In their chapter “Examining educational technology and achievement through latent variable modeling,” Papanastasiou and Paparistodemou explore the impact of computer use on mathematics achievement while controlling for the students’ educational background in two countries with high and two with low prevalence of computers in the families. The results of the analyses using structural equation modeling indicate good fit of the model in all four countries and fairly similar path coefficients across countries with few exceptions (e.g., frequent calculator use is positively related to mathematics achievements in the US but negatively associated in the other countries). The authors conclude that the “results of the study are not especially encouraging with regard to the overall relationship between technology use and achievement” (p. 219); if there is a relationship, it tends to be negative (more computer use in educational contexts is related with lower mathematics scores).

The lack of relationship of educational technology use with math achievement is not surprising. As the authors write, “to be effective, educational technology has to be used appropriately” (p. 221) and “although technology might work exceptionally well when it is used by trained educators, it might not work as well in situations where teachers do not adopt the requisite didactical ideas for its application” (p. 221). The authors demonstrate this with the results of the use of the calculator. The predominant policy in Cyprus is that calculator use is seen as an impediment to learning mathematics; a negative relationship between frequent calculator use and math achievement may be the consequence. In the US, in contrast, the use of calculators has been urged “to reduce time spent on drill and practice activities and encourage the focus on problems that foster development of underlying mathematics concepts” (p. 222); this may explain the positive yet moderate relationship of calculator use with math achievement scores. This kind of argumentation, and preferably not post hoc but as a hypothesis, might be more appropriate for analyses of factors having an influence on math achievement than the survey results. But the problems mentioned with regard to the Hamilton and Martínez chapter, where such an attempt was tried, remain important.

The last chapter, by Hutchinson and Schagen, is entitled “Comparisons between PISA and TIMSS – are we the man with two watches?” The title refers to an anonymous saying: “A man with one watch always knows what time it is; a man with two watches is never quite sure.” After a careful comparison (which I will not analyze in detail because it is well done and the conclusions are appropriate), the authors claim that it would have been a better investment of money not to perform a study series like PISA that parallels the TIMSS series. I agree; however, since both series of studies have been performed, and both continue, there is little use in complaining about this fact. Instead, it makes sense to capitalize as much as possible on the data that have been collected.
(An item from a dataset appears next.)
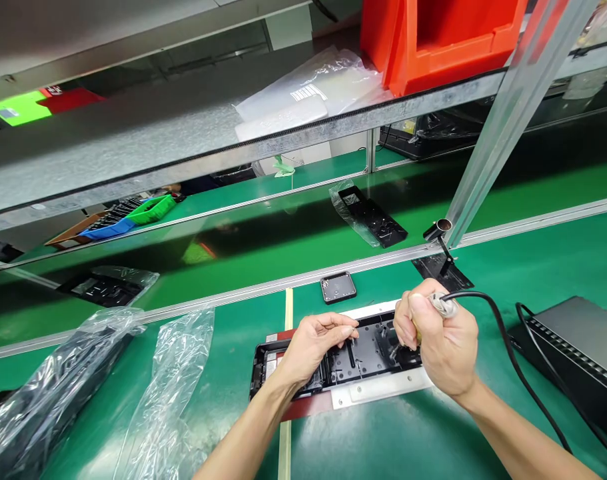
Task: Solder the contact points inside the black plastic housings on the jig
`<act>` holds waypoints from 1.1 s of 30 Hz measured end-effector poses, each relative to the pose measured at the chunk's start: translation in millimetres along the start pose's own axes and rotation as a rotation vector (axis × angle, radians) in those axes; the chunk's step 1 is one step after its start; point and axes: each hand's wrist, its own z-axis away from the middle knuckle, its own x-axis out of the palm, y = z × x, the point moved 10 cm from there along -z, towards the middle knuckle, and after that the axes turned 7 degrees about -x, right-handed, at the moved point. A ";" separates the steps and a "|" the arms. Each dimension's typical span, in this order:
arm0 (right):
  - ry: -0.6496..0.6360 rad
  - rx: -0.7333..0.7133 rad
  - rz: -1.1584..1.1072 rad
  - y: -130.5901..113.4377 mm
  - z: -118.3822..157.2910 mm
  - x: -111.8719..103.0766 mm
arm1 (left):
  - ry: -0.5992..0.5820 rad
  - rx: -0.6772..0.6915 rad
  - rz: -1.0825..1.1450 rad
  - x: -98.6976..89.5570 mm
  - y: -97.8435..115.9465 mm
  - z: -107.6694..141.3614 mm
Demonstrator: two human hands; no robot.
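Note:
A long black plastic housing point(366, 348) lies in a metal and red-brown fixture point(383, 389) on the green bench. My left hand point(316, 343) is above the middle of the housing, thumb and forefinger pinched on a tiny piece at their tips, too small to name. Wrapped in a fist, my right hand point(440, 340) holds a corded hand tool point(442, 305) upright over the housing's right end. Its black cable leaves at the top; its lower end is hidden by my fingers. Behind the housing sits a small black tray point(338, 287) with several tiny shiny parts.
Bagged black parts point(68, 393) and a clear plastic bag point(170, 387) lie left. A black box point(578, 353) stands right, with a metal tube holder point(438, 230) near the post. Covers point(373, 217) lie on the green belt behind. Overhead, a shelf point(133, 143) carries a red bin point(443, 67).

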 end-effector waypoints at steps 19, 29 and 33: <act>0.033 -0.007 -0.033 -1.7 -0.3 -3.3 | 0.115 0.062 -0.354 23.3 15.0 -11.9; 0.024 -0.009 -0.027 -2.3 0.3 -3.9 | -0.022 0.386 -0.858 72.0 37.1 -19.7; 0.015 -0.021 -0.030 -2.7 0.6 -4.0 | -0.078 0.446 -0.965 81.0 33.3 -21.0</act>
Hutchinson and Schagen give a tentative list of issues with respect to which the two series are similar and another list with differences. This provides a framework for planning replication studies. For all studies discussed above, it would have been necessary to do replications. The TIMSS and PISA data can be used for conceptual replication studies. By “conceptual replication” I understand a replication study in which there is an original study (e.g., TIMSS) and a replication study (PISA); in the latter, some variables that are not of theoretical importance are different from the original study or are operationalized differently. For some of the studies presented in this volume – e.g., on curriculum, on school size, or on educational technology – this could be done perfectly. In other cases (e.g., Hamilton and Martínez) the possibility of such a replication depends on whether corresponding data on teaching practices are available. A replication of the Kilpatrick et al. study with PISA data would be of a different kind: A theoretically important variable (item characteristics) would be altered, and one would check whether the results of the similar analysis are as expected theoretically based on the item differences. Given the different general item structure in PISA, such a replication would require item analyses similar to those done with the TIMSS items.

Discussion “The cloud of data generated becomes a canvas on to which the committed can project what they want to see.” (Smither, quoted from Huchinson and Schagen, p. 255) This is true for those who do not want to do deeper analyses. The studies reported in this volume attempt to penetrate the cloudiness of the data. They take much care in doing so, particularly in methodological regards, to a lesser degree with respect to theory. What remains after this effort? Not much. This conclusion is valid not only for the study by Hamilton and Martínez (p. 158) but for all the studies.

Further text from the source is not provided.